Overnight, U.S. stocks posted their biggest drop in a month, with the Standard & Poor's 500 down 1.1 percent, as traders locked in recent gains after Congress announced the provisional budget deal. S&P 500 E-mini futures inched up 0.1 percent in Asian trade on Thursday.
The bipartisan budget agreement reached late on Tuesday, though modest in spending cuts, would end three years of political squabbling in Washington that climaxed in October with a two-week partial government shutdown. The U.S. House of Representatives could vote on the deal on Friday.
At 2:33 PM, The 30-share BSE Sensex was down 156 points at 21020 and the 50-share Nifty was down 41 points at 6,264.
the rupee was trading at Rs 61.58 compared with previous close of Rs 61.57 per dollar.
"The Nifty is testing support in the 6250-6275 zone. If that breaks, next support is at 6225," says technical analyst Devangshu Datta.
Asian shares too slipped to a four-week low on Thursday on heightened expectations the Federal Reserve may act sooner than later to unwind its stimulus after a provisional budget deal in Washington eased some of the fiscal drag on the US economy. MSCI's broadest index of Asia-Pacific shares outside Japan fell 0.6 percent, adding to Wednesday's 1.1 percent decline, its sharpest one-day fall in three weeks.

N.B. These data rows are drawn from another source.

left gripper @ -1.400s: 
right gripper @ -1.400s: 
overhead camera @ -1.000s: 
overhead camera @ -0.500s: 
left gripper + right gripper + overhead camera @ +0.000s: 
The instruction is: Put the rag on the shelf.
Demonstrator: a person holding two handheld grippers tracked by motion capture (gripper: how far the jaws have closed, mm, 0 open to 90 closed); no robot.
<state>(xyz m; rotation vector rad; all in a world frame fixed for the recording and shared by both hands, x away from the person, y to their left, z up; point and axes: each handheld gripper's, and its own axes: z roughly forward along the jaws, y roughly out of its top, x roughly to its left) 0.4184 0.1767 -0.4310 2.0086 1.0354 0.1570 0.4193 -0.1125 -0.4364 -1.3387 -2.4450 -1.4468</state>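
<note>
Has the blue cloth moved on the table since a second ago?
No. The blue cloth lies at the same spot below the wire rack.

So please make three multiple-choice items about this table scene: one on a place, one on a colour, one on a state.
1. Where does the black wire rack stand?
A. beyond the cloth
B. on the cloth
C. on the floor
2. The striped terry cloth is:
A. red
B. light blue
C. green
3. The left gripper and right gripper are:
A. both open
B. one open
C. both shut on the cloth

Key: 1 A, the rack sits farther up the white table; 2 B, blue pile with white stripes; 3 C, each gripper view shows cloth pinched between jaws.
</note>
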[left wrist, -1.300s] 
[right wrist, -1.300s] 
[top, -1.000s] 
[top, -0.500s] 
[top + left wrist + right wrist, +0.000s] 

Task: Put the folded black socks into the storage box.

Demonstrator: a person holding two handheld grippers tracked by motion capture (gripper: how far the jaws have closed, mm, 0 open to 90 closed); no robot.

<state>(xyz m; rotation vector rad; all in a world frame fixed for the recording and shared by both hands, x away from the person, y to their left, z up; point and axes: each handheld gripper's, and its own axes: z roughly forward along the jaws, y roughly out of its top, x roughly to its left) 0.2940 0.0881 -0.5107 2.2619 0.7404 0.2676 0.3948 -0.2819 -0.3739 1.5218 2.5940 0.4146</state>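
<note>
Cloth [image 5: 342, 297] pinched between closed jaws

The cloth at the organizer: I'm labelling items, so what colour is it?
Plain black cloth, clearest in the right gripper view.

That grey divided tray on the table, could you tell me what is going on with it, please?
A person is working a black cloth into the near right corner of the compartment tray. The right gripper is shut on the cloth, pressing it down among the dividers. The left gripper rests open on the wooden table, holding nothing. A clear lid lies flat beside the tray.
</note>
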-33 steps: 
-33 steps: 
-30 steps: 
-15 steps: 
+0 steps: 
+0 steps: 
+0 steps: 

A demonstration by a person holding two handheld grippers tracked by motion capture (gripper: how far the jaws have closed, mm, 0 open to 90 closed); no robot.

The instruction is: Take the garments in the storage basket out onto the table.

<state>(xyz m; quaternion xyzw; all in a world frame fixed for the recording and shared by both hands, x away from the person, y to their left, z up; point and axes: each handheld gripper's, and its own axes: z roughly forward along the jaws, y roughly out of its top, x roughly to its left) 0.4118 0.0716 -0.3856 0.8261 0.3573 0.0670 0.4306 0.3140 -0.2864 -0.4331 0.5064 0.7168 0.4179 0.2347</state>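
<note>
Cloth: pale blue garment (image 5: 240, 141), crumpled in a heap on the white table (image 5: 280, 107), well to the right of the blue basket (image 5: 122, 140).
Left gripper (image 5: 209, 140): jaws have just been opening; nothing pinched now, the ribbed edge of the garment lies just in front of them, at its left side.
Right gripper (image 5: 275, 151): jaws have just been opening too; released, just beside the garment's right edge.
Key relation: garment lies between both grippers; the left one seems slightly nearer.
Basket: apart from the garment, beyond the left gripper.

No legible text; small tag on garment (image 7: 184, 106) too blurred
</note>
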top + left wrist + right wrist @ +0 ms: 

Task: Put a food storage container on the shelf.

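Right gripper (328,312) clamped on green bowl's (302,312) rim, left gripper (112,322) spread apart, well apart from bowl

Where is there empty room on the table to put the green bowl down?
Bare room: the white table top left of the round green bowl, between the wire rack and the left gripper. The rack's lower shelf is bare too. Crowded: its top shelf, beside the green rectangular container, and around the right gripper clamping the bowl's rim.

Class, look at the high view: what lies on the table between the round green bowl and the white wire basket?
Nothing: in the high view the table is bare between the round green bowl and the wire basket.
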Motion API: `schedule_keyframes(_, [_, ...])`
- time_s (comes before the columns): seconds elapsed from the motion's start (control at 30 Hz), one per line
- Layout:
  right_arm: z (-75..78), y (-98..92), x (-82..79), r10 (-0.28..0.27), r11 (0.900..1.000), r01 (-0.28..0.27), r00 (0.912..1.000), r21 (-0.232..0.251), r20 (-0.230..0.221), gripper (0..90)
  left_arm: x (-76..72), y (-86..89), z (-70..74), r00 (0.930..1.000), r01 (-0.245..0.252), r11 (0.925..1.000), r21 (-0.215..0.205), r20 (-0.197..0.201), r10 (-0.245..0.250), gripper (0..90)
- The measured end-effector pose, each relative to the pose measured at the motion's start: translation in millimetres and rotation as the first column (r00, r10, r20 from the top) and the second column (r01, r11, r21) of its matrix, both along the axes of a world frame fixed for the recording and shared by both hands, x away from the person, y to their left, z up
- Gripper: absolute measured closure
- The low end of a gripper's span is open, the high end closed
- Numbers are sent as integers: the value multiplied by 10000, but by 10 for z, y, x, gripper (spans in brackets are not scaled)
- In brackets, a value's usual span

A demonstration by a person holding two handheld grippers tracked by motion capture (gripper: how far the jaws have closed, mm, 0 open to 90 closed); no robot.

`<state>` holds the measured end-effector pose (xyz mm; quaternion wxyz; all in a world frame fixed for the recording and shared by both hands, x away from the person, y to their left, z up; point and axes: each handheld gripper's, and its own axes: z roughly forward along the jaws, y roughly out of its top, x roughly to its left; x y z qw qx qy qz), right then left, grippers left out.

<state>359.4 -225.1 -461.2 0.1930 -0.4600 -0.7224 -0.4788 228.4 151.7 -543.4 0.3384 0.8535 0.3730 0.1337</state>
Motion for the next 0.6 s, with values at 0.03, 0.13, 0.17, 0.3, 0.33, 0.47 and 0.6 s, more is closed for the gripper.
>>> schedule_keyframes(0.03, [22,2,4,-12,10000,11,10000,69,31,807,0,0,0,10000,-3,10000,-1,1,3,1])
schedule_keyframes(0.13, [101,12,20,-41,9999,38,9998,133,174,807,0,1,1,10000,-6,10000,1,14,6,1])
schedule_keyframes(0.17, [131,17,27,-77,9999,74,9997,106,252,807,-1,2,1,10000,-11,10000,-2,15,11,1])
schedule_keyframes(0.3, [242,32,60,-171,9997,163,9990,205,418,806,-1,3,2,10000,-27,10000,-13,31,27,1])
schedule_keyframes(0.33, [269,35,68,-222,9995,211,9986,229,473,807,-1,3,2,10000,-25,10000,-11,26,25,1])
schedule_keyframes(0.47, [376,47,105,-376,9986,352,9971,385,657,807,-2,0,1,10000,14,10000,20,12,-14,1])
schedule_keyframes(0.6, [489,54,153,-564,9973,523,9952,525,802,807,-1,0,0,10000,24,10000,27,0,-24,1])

Back home, the retail price index-based inflation for the month of November is slated to be released in the evening today, is keenly watched as it comes ahead of RBI monetary review next week and a few days after the Congress faced drubbing in assembly elections. It gains more significance because the drubbing was mainly on the issue of price rise among other factors. RBI is expected to take anti-inflationary stance as inflationary pressures have resurfaced.
In October, expensive vegetable prices had catapulted consumer price index (CPI)-based inflation to double digits after a gap of six months, even as normal monsoon is expected to yield a bumper crop this financial year.
Vegetable prices have abated a bit in November, but its exact impact on retail inflation would be known later in the day.
The inflation had risen to 10.09% in October from 9.84% in September as the rate of price rise surged to 45.67% against 34.93% over the period.
Tackling inflation will be a key priority, RBI Governor Raghuram Rajan said on Wednesday, raising expectations that the central bank could raise interest rates for a third time in four months if prices remained high.
Street expects consumer prices to rise on an annualised rate of 10%,in November a Reuters poll showed. It stood at 10.09 per cent clocked in October
Market participants are also on the lookout for Index of Industrial Production (IIP) data which will be released later today. Industrial activity may show a contraction in the factory output in October.
This may be a result of the high base in the same month last year and also due to sluggish performance by the eight infrastructure industries. The core sectors, which constitute around 38% of the IIP, contracted after eight months in October by 0.6% after growing at a high pace of 8% in the previous month.
In October last year, the IIP grew by a massive 8.4% -- a 16-month high at that time.
Market breath remained weak on the BSE as 1048 stocks advanced against a decline seen in 1341 stocks.